■ **TO DO**: After reading the data below, copy out every line that contains the word "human".

■ **EXCERPTED RECORDS**:
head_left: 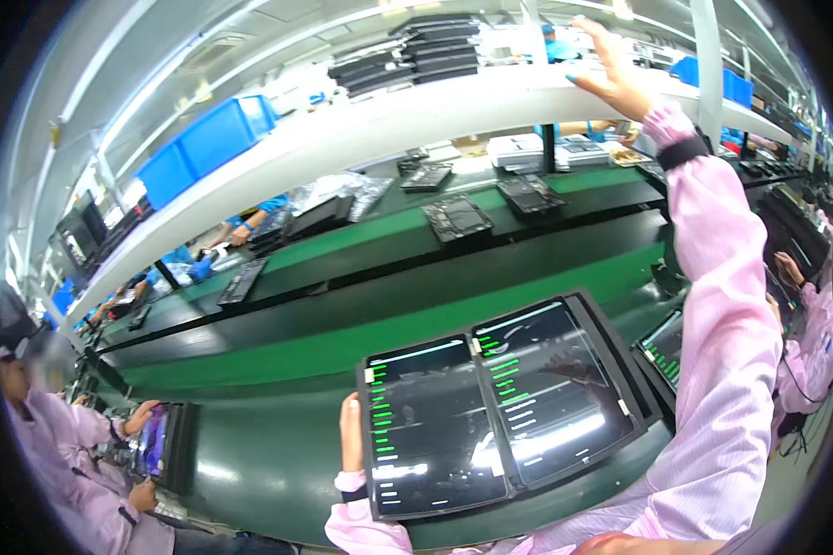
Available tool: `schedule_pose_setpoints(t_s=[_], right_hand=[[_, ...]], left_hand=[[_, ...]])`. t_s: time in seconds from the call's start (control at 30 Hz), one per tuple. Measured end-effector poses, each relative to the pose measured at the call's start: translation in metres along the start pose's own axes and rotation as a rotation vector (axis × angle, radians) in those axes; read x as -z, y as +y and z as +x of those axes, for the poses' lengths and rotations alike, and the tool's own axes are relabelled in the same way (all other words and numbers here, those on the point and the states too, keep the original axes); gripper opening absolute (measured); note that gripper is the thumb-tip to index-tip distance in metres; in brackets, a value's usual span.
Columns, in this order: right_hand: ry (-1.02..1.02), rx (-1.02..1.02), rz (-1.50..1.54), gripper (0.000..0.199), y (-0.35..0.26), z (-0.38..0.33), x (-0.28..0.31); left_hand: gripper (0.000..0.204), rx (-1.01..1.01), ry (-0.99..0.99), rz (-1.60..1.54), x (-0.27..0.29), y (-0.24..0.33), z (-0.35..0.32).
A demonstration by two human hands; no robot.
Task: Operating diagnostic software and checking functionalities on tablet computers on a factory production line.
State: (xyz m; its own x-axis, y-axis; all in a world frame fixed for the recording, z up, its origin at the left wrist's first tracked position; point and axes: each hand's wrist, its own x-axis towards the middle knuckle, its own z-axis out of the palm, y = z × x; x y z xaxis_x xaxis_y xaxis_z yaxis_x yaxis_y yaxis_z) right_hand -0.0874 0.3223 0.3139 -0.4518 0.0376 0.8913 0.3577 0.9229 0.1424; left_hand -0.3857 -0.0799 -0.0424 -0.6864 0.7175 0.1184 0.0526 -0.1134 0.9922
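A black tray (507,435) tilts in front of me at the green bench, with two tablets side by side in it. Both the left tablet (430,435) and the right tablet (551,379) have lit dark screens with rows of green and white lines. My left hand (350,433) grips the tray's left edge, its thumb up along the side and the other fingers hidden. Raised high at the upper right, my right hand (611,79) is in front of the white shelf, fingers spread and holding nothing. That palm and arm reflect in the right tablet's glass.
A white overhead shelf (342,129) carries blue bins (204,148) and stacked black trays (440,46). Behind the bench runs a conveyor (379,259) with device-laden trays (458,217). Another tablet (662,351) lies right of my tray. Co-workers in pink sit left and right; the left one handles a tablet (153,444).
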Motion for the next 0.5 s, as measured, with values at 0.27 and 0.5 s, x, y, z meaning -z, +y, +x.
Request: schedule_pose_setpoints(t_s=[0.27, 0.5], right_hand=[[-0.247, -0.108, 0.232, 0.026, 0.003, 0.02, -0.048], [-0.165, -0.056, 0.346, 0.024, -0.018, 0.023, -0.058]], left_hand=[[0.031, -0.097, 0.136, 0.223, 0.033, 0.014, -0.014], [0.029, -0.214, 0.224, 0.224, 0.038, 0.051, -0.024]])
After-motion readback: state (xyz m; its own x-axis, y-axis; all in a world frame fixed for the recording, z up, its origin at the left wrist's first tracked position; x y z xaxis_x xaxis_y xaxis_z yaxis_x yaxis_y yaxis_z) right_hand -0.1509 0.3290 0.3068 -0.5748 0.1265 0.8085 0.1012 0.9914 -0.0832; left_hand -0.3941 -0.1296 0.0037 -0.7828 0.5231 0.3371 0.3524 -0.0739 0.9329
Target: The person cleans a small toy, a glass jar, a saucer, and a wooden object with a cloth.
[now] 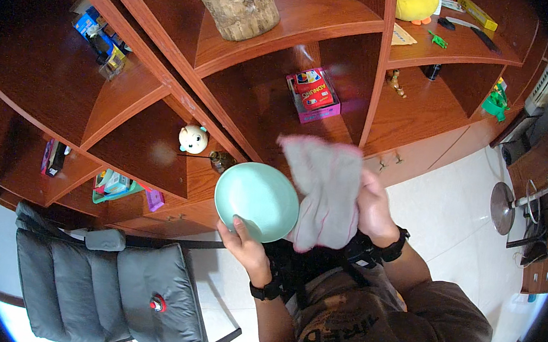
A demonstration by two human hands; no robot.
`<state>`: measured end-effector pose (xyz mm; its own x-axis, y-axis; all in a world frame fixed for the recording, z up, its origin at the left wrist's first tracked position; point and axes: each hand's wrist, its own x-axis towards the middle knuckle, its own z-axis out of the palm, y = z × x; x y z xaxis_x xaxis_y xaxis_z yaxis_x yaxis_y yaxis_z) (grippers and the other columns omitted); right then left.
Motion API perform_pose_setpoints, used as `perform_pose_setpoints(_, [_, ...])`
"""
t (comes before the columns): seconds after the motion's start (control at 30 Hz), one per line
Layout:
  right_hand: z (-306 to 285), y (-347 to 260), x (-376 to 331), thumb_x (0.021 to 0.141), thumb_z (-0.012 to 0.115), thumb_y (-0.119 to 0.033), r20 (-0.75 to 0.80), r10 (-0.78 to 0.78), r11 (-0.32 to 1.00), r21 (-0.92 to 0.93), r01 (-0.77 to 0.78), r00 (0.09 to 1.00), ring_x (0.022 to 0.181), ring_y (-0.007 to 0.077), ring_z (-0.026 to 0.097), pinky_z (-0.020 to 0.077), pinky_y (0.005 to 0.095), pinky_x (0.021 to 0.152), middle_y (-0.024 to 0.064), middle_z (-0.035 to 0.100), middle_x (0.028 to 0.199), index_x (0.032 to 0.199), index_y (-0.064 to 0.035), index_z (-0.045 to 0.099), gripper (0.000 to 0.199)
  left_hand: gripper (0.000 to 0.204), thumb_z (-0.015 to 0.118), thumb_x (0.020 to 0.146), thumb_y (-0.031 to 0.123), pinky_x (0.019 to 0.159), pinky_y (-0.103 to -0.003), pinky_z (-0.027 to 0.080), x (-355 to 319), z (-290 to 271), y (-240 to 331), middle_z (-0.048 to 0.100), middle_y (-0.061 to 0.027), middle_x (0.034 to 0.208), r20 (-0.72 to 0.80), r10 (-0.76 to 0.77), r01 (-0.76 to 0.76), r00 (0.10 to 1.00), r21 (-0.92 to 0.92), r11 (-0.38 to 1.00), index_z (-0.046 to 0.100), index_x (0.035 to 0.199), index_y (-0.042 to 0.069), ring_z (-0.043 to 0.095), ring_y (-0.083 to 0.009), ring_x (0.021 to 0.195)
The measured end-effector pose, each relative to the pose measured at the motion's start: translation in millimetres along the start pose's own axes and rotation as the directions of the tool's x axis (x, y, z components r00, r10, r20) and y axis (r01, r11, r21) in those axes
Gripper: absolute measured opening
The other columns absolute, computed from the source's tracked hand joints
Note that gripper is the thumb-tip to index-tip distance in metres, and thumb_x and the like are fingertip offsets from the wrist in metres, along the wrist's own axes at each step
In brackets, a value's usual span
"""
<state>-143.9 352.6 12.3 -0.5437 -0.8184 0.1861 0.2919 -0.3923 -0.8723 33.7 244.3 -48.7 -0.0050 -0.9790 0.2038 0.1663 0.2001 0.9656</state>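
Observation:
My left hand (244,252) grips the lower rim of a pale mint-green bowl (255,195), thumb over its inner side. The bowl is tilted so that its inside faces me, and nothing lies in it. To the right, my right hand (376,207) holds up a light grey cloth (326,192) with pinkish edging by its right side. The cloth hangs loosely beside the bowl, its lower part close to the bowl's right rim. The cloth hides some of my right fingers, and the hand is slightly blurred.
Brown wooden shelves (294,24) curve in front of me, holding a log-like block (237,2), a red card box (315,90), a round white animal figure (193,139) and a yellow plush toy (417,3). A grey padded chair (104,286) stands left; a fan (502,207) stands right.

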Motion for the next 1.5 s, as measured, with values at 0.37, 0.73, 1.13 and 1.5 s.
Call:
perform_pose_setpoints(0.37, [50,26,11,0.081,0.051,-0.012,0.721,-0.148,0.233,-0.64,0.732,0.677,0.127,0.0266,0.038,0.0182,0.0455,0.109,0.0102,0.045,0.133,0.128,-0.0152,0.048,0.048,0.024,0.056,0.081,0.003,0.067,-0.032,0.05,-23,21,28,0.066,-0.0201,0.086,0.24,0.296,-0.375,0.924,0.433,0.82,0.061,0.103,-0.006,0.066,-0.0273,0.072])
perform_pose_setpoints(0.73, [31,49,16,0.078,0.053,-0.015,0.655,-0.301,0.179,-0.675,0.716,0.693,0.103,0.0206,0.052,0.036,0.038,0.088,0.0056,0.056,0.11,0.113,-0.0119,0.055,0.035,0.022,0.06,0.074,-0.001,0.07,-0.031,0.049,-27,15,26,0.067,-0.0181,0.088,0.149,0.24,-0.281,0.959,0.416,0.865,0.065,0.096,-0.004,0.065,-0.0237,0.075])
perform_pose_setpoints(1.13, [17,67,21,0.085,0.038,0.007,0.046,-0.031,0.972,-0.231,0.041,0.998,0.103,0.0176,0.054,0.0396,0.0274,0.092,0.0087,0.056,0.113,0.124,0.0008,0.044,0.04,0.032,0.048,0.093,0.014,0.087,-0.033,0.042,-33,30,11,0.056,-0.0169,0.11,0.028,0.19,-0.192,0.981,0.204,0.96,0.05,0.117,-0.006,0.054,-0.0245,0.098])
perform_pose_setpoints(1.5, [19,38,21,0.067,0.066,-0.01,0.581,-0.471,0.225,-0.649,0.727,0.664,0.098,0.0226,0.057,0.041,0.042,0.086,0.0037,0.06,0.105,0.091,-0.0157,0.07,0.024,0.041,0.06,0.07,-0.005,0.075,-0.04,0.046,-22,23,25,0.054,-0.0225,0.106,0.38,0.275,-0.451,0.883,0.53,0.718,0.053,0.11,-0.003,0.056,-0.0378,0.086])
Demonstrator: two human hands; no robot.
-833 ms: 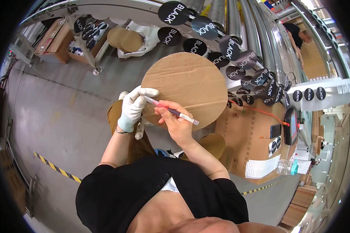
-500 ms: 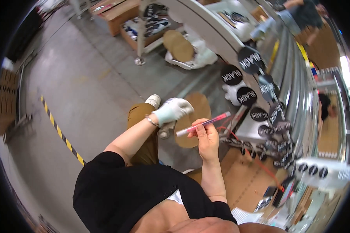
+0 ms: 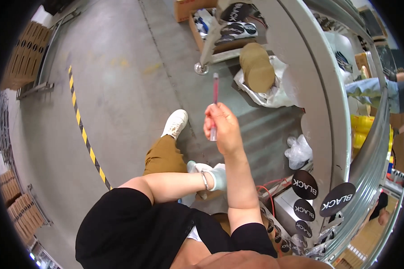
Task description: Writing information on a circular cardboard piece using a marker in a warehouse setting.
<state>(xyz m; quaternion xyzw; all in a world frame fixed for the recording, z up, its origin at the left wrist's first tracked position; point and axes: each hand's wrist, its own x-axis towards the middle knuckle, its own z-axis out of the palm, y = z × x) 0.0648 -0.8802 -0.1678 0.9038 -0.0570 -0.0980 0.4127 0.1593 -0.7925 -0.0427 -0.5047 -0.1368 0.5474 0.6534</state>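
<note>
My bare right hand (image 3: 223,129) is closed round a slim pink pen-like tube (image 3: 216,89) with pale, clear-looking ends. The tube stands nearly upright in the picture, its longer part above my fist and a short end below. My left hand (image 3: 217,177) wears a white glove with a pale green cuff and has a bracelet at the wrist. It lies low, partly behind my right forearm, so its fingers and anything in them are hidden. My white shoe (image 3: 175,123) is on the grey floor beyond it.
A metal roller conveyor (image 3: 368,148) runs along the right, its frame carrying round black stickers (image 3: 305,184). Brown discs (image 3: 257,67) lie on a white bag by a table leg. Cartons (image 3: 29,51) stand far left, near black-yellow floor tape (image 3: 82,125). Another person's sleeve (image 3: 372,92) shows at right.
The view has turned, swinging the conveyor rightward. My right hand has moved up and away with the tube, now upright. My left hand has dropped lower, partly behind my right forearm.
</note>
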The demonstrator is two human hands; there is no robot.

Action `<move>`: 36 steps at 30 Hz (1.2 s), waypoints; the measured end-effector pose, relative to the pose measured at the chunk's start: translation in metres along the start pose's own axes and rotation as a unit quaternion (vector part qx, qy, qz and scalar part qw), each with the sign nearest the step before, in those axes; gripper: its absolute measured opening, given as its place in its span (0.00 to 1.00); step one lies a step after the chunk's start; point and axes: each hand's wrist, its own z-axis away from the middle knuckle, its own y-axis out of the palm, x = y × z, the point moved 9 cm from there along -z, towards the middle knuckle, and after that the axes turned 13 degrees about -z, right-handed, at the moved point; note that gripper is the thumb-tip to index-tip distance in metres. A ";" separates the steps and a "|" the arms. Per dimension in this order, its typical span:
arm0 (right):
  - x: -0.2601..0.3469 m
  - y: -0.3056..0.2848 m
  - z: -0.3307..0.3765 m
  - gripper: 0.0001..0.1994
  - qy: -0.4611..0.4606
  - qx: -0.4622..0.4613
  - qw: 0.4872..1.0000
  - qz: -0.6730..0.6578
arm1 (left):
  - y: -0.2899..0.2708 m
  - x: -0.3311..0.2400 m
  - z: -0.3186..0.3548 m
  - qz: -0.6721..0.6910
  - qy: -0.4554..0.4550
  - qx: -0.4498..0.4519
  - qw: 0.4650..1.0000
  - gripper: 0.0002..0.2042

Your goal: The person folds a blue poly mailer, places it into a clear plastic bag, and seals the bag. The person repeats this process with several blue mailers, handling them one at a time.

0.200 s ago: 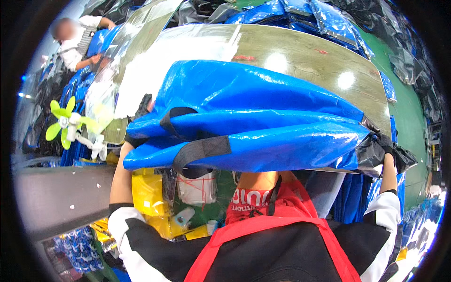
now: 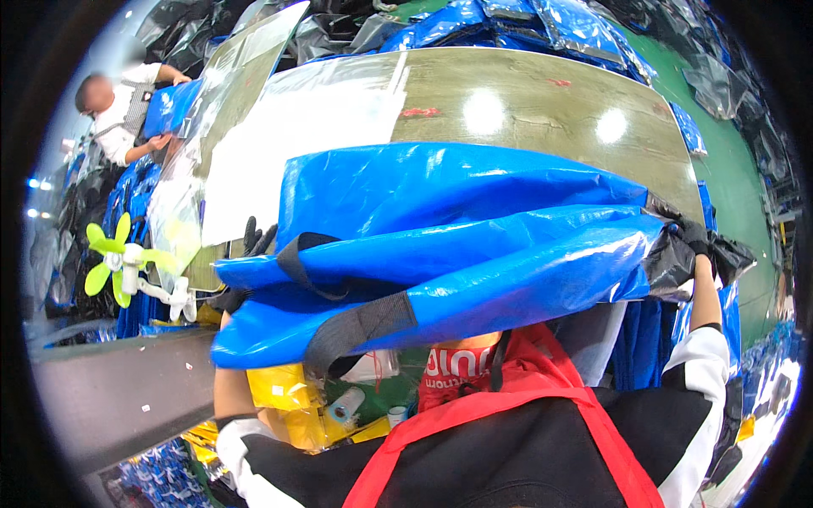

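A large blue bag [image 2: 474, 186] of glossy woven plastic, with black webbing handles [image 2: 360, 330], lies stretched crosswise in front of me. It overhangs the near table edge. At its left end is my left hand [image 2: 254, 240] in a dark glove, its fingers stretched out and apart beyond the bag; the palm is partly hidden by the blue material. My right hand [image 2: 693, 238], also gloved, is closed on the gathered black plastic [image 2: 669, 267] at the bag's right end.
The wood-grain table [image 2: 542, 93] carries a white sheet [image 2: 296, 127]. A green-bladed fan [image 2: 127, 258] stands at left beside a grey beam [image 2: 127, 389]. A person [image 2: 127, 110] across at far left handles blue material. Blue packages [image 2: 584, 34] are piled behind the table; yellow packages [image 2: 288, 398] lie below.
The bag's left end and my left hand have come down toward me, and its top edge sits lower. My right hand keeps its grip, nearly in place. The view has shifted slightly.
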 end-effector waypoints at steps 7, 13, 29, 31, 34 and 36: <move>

■ **REPLY TO THE TASK**:
A demonstration by two human hands; no robot.
A demonstration by two human hands; no robot.
Demonstrator: two human hands; no robot.
The demonstrator is two human hands; there is no robot.

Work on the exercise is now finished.